The pharmacogenetics of antidepressants is a rapidly moving area. In 1998, Smeraldi and colleagues reported an association between an insertion deletion polymorphism in the promoter of the serotonin transporter gene and response to antidepressants. They studied 102 patients who met DSM-IV criteria for major depression and found that patients carrying either one or two copies of the long (l) allele of the serotonin transporter gene had a significantly better response to fluvoxamine (Luvox) than patients homozygous for the short (s) allele. This genetic variation significantly affects its function, the short (s) allele being associated with less efficient uptake of serotonin. Association of the serotonin transporter gene with response to antidepressants--particularly selective serotonin reuptake inhibitors--has been replicated by several other groups (Lerer and Macciardi, 2002). Other genes have been studied with some positive findings, but these are not yet well replicated.
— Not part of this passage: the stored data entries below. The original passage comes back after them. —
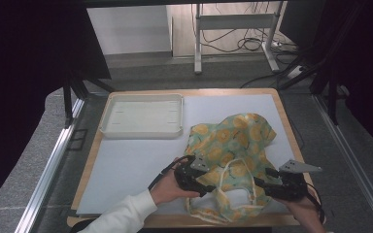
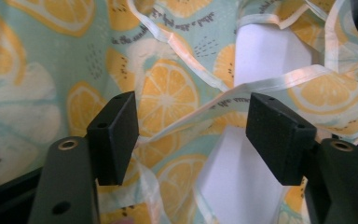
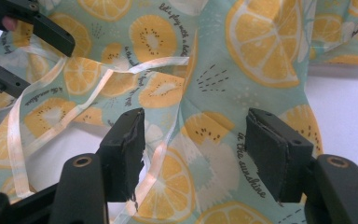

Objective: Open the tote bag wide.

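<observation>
A crumpled teal cloth [image 1: 233,141] printed with orange slices and edged in white ribbon lies on the right half of the white mat. My left gripper [image 1: 208,188] reaches in at the cloth's near left edge. In the left gripper view it [image 2: 198,135] is open, with a ribbon-trimmed edge [image 2: 223,100] running between the pads, which stand clear of it. My right gripper [image 1: 261,183] comes in from the near right. It [image 3: 196,149] is open above the cloth [image 3: 214,84], and a loose ribbon [image 3: 156,163] hangs beside its left pad. The left gripper's jaws appear far off at that view's top left.
An empty white tray [image 1: 143,132] stands at the back left of the mat [image 1: 126,165]. The wooden table edge [image 1: 291,131] runs close to the cloth on the right. Metal rails flank the table, with a desk frame and cables on the floor beyond.
</observation>
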The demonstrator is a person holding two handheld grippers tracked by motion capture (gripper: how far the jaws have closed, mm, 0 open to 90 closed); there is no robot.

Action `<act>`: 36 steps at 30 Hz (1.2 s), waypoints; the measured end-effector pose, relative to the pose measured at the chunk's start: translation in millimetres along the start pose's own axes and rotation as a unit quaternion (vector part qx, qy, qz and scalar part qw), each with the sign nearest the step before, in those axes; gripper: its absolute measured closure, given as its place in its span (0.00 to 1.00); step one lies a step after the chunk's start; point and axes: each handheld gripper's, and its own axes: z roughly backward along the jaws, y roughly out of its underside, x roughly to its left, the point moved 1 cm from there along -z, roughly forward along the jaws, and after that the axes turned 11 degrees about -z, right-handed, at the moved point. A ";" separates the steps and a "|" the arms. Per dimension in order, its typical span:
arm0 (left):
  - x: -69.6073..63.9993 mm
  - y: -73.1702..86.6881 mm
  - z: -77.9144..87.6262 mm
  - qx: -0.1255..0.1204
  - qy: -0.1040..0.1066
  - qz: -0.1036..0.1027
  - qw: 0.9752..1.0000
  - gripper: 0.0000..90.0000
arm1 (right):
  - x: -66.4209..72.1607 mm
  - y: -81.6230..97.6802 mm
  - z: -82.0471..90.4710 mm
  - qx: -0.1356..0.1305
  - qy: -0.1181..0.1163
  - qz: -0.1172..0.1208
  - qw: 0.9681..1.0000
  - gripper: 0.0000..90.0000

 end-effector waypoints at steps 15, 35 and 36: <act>-9.4 -2.0 -22.5 0.048 -0.007 -0.061 0.997 0.79 | -1.5 0.4 -0.1 0.000 0.002 -0.002 1.000 0.42; -6.3 5.9 7.5 -0.013 -0.003 -0.031 0.999 0.99 | -2.5 7.2 15.6 -0.009 -0.011 -0.015 1.000 0.42; -5.6 6.1 9.3 -0.016 -0.004 -0.030 0.999 0.99 | -1.7 9.4 18.0 -0.008 -0.024 -0.022 0.999 0.42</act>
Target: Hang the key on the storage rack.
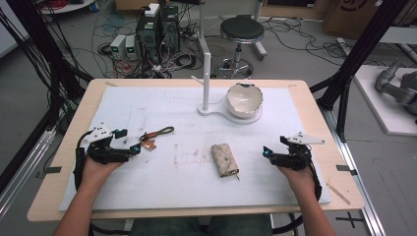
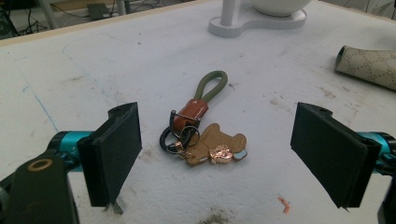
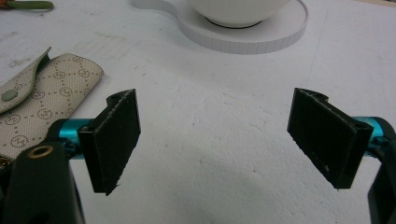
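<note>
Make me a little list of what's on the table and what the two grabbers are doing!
left gripper: open, nothing held, pointing at the keychain
keychain: flat on the white mat, just ahead of the left gripper, not touched; green loop, brown strap, bear charm
right gripper: open, nothing held, bare mat between its jaws
key pouch: beige, patterned, lying near the middle of the mat
bowl: white, upright on the white stand
white stand: at the far side of the mat, with a tall post
mat: white, stained, covers the table
</note>
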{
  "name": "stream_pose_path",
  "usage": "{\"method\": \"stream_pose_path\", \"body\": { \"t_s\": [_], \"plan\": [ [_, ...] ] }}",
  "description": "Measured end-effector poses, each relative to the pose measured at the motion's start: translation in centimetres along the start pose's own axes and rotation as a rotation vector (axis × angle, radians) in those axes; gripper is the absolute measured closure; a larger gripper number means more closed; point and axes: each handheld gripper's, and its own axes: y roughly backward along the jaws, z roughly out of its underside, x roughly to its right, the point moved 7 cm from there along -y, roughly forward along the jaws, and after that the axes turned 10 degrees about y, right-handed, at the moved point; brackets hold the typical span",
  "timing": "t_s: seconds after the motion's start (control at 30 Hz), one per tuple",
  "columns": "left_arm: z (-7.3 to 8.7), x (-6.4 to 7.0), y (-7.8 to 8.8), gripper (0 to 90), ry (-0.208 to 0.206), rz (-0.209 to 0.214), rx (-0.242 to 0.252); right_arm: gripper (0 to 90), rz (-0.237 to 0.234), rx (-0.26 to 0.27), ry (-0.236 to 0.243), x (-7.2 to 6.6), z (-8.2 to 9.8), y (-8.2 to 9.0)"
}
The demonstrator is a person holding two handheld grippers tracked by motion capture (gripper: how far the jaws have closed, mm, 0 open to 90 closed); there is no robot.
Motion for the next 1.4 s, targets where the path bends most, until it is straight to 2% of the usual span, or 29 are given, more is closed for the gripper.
{"method": "stream_pose_path", "body": {
  "t_s": [0.5, 0.7, 0.93, 1.0, 1.2, 1.4],
  "plan": [
    [0.0, -0.2, -0.4, 16.3, 0.008, -0.012, -0.01, 17.5, 0.008, -0.012, 0.028, -0.5, 0.0, 0.0],
    [-0.4, -0.5, -1.1, 16.3, 0.001, -0.017, -0.016, 17.5, 0.004, -0.021, 0.039, -0.7, 0.1, 0.0],
    [-1.0, -0.6, -2.5, 16.3, -0.003, -0.008, -0.024, 17.5, 0.006, -0.029, 0.045, -1.0, 0.6, 0.6],
    [-1.2, -0.5, -3.4, 16.3, -0.006, 0.002, -0.038, 17.5, 0.012, -0.035, 0.044, -1.0, 0.9, 1.0],
    [-1.6, -0.7, -4.8, 16.3, -0.004, 0.012, -0.054, 17.5, 0.019, -0.045, 0.045, -1.1, 1.6, 1.8],
    [-1.9, -1.3, -6.9, 16.3, -0.009, 0.018, -0.105, 17.5, 0.03, -0.059, 0.038, -1.0, 2.6, 2.8]
  ]
}}
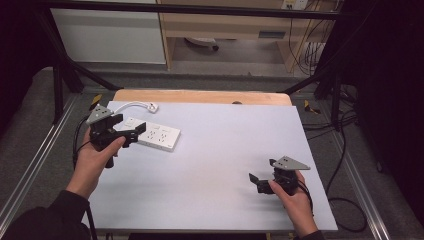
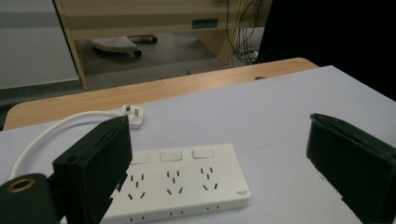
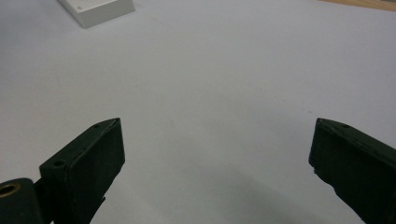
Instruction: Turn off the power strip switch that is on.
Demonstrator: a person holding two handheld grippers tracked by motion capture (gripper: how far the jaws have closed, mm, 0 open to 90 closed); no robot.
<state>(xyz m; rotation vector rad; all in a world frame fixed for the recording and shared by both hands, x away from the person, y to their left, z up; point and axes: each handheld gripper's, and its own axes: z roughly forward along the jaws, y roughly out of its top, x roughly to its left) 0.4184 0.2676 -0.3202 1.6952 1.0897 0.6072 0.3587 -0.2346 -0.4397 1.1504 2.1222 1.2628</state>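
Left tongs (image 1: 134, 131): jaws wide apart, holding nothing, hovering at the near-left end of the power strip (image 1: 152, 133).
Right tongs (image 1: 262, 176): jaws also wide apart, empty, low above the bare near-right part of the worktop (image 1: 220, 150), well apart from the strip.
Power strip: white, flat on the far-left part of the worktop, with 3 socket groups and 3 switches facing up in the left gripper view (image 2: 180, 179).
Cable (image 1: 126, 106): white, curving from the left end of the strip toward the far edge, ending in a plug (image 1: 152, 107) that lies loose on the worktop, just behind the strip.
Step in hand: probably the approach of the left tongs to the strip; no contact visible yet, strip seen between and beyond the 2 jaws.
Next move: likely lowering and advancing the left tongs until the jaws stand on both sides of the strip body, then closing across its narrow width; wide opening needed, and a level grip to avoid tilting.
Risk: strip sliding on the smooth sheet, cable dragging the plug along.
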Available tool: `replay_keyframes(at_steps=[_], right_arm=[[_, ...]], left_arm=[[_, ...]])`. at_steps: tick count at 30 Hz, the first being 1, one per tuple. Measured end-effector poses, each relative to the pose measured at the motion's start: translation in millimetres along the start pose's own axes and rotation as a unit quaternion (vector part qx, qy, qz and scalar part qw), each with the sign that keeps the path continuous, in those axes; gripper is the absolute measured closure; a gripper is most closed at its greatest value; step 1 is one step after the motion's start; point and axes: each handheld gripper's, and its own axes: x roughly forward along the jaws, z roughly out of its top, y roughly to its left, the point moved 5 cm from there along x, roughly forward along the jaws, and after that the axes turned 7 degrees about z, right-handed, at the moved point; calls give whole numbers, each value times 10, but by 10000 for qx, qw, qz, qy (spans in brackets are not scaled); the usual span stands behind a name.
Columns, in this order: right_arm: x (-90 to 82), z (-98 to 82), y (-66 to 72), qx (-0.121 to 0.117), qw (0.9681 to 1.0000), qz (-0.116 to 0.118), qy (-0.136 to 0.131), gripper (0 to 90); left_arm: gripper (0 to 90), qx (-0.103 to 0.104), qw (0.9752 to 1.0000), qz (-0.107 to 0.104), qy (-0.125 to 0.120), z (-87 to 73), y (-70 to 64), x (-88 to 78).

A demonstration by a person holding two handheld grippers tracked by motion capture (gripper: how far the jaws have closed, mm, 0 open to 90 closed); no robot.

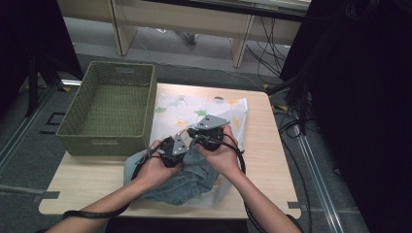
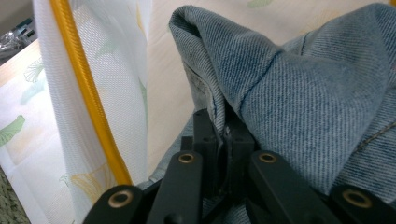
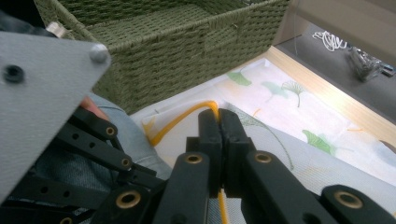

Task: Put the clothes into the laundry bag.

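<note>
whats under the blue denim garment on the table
The blue denim garment lies on a white mesh laundry bag with a green leaf print and yellow edging, spread over the light wooden table. The denim hides the bag's near part.

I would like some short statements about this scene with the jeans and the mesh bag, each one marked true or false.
1. The left gripper is closed on a fold of the blue denim garment. True.
2. The right gripper stands wide open above the table. False: its jaws are shut on the yellow edge of the white mesh bag.
3. The green woven basket already contains the denim. False: nothing lies in it; the denim is on the bag, by the hands.
4. The mesh bag has a pattern of green leaves. True.
5. The basket stands to the left of the bag in the high view. True.
</note>
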Motion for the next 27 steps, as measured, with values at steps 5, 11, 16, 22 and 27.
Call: replay_keyframes(at_steps=[5,11,16,22,27], right_arm=[[2,-22,-23,74,10000,-14,26,900],[-2,-27,-50,76,10000,-41,13,900],[1,-36,-71,108,9999,-73,34,900],[10,-45,-78,118,9999,-78,52,900],[10,-47,-64,177,9998,-90,66,900]], left_arm=[[807,51,9999,-49,-98,10,1,-91],[627,146,9987,-96,-476,46,5,-366],[484,208,9952,-212,-927,107,-36,-661],[465,669,9917,-486,-984,77,-207,-835],[348,1058,9879,-1030,-466,-122,-472,-699]])
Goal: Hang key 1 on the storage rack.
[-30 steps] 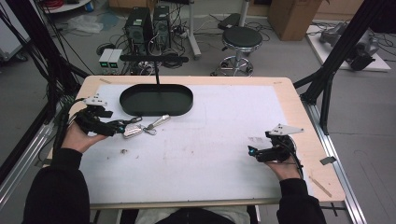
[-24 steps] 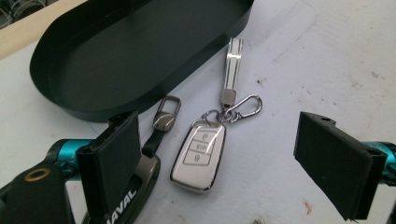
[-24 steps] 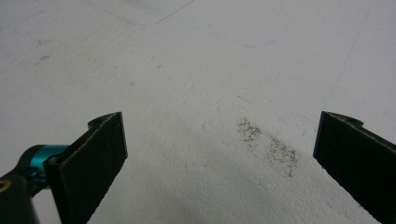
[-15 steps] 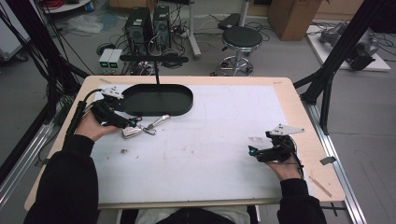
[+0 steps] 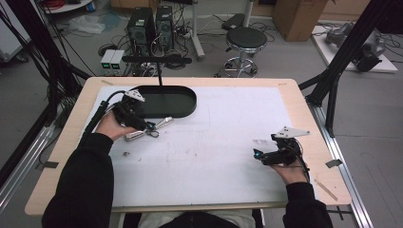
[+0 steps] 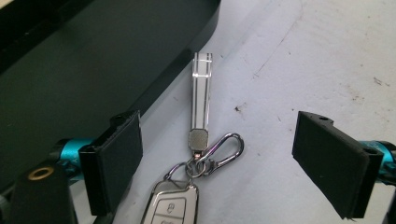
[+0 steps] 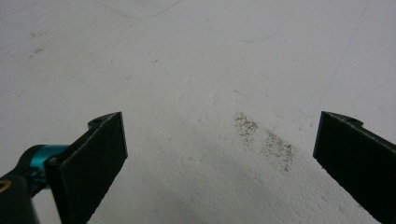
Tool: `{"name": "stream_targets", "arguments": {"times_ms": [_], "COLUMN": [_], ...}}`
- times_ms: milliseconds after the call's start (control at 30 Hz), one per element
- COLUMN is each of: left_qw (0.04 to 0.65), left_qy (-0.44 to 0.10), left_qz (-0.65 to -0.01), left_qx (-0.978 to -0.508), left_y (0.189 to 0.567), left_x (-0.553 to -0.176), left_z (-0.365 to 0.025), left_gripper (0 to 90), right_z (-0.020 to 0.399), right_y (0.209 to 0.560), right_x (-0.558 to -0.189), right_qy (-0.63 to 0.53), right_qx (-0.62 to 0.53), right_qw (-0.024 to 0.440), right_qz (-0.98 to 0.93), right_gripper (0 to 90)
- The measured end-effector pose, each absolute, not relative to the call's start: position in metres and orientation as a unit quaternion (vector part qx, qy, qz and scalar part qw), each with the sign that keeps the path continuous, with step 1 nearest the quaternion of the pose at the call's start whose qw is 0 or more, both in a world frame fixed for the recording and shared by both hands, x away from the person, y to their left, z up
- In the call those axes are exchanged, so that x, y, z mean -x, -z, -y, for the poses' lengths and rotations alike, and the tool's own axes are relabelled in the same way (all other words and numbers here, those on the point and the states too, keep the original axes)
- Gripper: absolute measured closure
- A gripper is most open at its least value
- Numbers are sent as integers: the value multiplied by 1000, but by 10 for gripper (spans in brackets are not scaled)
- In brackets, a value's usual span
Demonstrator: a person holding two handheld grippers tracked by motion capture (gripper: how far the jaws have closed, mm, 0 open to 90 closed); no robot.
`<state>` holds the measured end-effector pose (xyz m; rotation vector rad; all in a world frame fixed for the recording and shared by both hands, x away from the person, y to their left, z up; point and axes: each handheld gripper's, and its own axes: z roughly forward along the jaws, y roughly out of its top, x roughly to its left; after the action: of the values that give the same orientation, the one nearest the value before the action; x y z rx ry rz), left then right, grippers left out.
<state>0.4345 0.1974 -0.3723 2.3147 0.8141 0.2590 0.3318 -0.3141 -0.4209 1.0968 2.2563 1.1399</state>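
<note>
A car key fob (image 6: 170, 205) lies on the white table sheet, joined by a ring and a silver carabiner (image 6: 224, 149) to a flat silver strap tag (image 6: 201, 95). In the high view this key bunch (image 5: 147, 130) sits just in front of the black oval tray (image 5: 176, 102). My left gripper (image 5: 148, 126) hangs over the keys, open, its jaws on either side of the bunch and apart from it. The left gripper's pads (image 6: 116, 158) are well apart. My right gripper (image 5: 259, 154) stands open at the right over bare sheet, holding nothing.
The tray's dark wall (image 6: 140, 70) runs close along the left jaw. A small dark speck (image 5: 126, 153) lies on the sheet near the left forearm. A grey smudge (image 7: 266, 137) marks the sheet before the right gripper. Table edges are bare wood (image 5: 309, 118).
My left gripper has swung from the table's left edge up and right to hang over the keys by the tray. The right gripper has stayed put.
</note>
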Motion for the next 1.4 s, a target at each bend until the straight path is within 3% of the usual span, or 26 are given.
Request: {"name": "stream_targets", "arguments": {"times_ms": [1233, 1333, 1400], "left_qw": [262, 264, 266], "left_qy": [-30, -29, -34], "left_qz": [-310, -312, -309], "left_qx": [-914, -912, -912], "left_y": [424, 425, 424], "left_x": [-474, -475, -475], "left_z": [-151, -151, -152], "left_gripper": [190, 203, 275], "right_z": [318, 320, 320], "right_y": [422, 420, 420], "right_x": [-332, -332, -332], "right_qy": [-403, -411, -411], "right_qx": [-394, -395, -396], "right_qw": [196, 201, 201], "right_qz": [-803, -797, -796], "right_gripper": [20, 20, 20]}}
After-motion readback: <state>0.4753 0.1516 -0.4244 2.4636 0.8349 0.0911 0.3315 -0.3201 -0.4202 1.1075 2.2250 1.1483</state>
Overall, the current status of research into the pharmacogenetics of psychotropic drugs may be summarized as very promising but far from definitive (Lerer, 2002). The routine use of genetic information to inform treatment decisions in the field of psychopharmacology is not an immediate prospect. What is not clear is how long it will take. The problem is not technological. Techniques for high throughput genotyping permit very large numbers of samples to be analyzed in a very short time. Once a panel of genetic polymorphisms that reliably predicts response has been identified, it will certainly be possible for them to be tested by means of DNA chips. These can already allow several thousand genes to be analyzed at once. The bottleneck at this point is effective clinical research that will yield reliable and replicable findings. Large samples are needed, and studies need to be designed to take into account potential confounding effects of ethnicity, gender and other variables. The effort that needs to be invested is great but promises very high yields.

Pharmacogenetics addresses a core issue in pharmacotherapeutics--the individualization of drug treatment to the specific patient--and promises to provide the tools for making rational clinical decisions that are based on the patient's genetic profile. This will be a major advance in therapeutics that will have enormous impact on patient care and will also have important pharmacoeconomic implications. Furthermore, the complex and lengthy process of new drug development could be considerably shortened with cost reductions that would be passed on to the consumer. It may take longer than originally anticipated, but ultimately pharmacogenetics and pharmacogenomics will revolutionize the field of clinical psychopharmacology.